Large Magellanic Cloud

Bar:

Master Chart

The Large Magellanic Cloud’s bar is unlike anything else one observes

The bar is extraordinarily beautiful; a vast, bright, pearly-silver shimmer, gossamer and ethereal, and teeming with a multitude of objects big and small, complex and modest, bright and faint. Among its showcase treasures are a pair of bright superbubbles (N103 and N105) and a sequence of utterly gorgeous medium-sized star-forming regions (N113, N114, N119, and N120). Clusters by the dozen, globular clusters, sparkling OB associations, and some other superb little treasures, make a journey down the shimmering bar an indescribable observing experience (not to mention the thrill of knowing that one is actually traversing the bar of a galaxy). However, glorious as the bar’s lustre is in the telescope, it certainly interferes with observations of the objects buried in its opulent fields of glittering diamond dust.

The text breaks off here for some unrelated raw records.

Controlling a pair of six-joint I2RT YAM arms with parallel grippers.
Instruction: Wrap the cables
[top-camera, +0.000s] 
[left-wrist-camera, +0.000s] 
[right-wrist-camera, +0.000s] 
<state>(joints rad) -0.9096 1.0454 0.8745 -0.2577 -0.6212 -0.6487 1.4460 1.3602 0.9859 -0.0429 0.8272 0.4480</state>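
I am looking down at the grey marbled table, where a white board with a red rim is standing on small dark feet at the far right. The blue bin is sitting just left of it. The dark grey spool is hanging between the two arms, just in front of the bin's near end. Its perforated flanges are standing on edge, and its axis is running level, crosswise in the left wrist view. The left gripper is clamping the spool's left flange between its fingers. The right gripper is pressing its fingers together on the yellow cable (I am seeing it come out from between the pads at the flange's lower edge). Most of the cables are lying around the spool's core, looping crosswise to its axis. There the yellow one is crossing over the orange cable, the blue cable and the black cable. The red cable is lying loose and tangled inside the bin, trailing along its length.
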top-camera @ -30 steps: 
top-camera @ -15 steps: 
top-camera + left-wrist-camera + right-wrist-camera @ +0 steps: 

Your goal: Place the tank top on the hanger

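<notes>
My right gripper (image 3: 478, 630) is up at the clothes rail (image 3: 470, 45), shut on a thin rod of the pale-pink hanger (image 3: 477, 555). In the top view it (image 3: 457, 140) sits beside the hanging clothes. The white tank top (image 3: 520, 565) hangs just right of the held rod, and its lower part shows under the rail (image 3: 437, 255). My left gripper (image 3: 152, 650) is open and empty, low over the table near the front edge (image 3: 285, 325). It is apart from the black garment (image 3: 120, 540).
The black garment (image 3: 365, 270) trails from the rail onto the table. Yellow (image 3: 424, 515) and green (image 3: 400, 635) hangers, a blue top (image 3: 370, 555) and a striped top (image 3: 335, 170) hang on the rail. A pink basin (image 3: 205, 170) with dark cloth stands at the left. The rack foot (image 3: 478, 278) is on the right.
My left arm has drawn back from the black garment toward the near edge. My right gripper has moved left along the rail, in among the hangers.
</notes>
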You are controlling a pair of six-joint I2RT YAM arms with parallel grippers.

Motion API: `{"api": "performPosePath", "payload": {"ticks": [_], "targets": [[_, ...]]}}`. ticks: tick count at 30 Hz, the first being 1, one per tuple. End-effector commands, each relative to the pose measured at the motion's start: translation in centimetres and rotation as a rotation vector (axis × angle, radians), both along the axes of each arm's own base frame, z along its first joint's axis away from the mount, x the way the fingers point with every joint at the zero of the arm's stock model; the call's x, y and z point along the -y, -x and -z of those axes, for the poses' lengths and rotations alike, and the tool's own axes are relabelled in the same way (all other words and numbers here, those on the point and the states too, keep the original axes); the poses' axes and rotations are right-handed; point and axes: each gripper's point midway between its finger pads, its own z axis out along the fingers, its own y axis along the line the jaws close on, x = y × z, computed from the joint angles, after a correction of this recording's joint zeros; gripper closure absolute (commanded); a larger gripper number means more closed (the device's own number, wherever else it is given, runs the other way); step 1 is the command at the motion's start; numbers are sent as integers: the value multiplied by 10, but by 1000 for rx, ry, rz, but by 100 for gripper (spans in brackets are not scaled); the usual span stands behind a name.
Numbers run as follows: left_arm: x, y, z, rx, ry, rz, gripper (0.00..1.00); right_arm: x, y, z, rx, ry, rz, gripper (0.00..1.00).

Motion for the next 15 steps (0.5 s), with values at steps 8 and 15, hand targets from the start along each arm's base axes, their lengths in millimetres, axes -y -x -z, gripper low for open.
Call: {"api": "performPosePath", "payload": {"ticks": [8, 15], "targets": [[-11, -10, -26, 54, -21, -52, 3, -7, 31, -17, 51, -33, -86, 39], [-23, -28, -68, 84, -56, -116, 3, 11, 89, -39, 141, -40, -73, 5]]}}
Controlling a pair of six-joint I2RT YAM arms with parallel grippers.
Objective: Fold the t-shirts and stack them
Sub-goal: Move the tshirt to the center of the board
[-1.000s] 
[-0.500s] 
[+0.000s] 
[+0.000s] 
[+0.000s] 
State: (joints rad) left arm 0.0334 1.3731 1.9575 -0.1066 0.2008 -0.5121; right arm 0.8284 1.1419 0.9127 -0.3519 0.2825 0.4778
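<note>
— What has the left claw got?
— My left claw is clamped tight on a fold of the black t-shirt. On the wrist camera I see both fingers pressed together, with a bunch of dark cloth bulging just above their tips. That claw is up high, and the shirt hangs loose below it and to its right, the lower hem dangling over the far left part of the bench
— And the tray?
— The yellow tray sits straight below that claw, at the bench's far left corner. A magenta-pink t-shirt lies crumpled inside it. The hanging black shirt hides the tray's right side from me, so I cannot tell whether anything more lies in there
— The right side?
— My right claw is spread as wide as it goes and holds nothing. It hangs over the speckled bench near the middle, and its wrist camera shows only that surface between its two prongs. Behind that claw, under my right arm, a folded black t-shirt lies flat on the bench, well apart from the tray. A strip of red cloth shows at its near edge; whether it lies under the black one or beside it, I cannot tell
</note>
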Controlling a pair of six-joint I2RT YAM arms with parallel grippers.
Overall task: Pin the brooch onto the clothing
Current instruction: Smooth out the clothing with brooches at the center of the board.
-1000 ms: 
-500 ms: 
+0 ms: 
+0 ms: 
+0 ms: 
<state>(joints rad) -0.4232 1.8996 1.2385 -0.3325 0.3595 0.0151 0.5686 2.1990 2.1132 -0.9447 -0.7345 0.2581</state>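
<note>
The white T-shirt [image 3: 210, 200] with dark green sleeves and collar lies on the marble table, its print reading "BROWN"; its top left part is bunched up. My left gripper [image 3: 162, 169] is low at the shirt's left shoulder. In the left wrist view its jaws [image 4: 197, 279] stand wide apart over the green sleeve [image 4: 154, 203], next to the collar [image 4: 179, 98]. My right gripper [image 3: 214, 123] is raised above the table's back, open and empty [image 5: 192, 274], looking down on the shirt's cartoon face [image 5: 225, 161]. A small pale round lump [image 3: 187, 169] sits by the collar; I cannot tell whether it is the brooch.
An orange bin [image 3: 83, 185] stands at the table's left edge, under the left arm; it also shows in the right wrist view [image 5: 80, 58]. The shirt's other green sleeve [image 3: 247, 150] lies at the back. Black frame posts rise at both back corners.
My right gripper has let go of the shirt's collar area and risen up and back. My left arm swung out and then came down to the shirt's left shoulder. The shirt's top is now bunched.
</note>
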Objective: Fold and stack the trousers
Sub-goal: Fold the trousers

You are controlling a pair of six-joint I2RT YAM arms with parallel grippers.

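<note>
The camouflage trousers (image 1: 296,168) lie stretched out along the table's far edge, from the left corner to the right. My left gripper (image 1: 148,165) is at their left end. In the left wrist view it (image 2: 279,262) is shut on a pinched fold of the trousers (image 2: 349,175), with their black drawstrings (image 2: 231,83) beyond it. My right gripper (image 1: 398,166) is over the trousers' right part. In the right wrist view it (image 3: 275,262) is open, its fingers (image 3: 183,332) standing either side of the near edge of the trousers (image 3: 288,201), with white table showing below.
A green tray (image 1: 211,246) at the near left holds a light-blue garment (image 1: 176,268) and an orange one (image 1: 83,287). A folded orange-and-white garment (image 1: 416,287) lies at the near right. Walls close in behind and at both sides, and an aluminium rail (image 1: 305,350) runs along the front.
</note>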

According to A. Laval et al (1992) N103, N105, N113, N114, N119, N120 and N143 are seen projected against the LMC bar. They wrote, “However, we think that those nebulae do not belong to the bar and that instead, they are foreground nebulae as the UV map of Smith et al (1987) shows. Indeed, in that photograph, these regions appear to be part of a spiral arm best seen at the UV wavelengths.”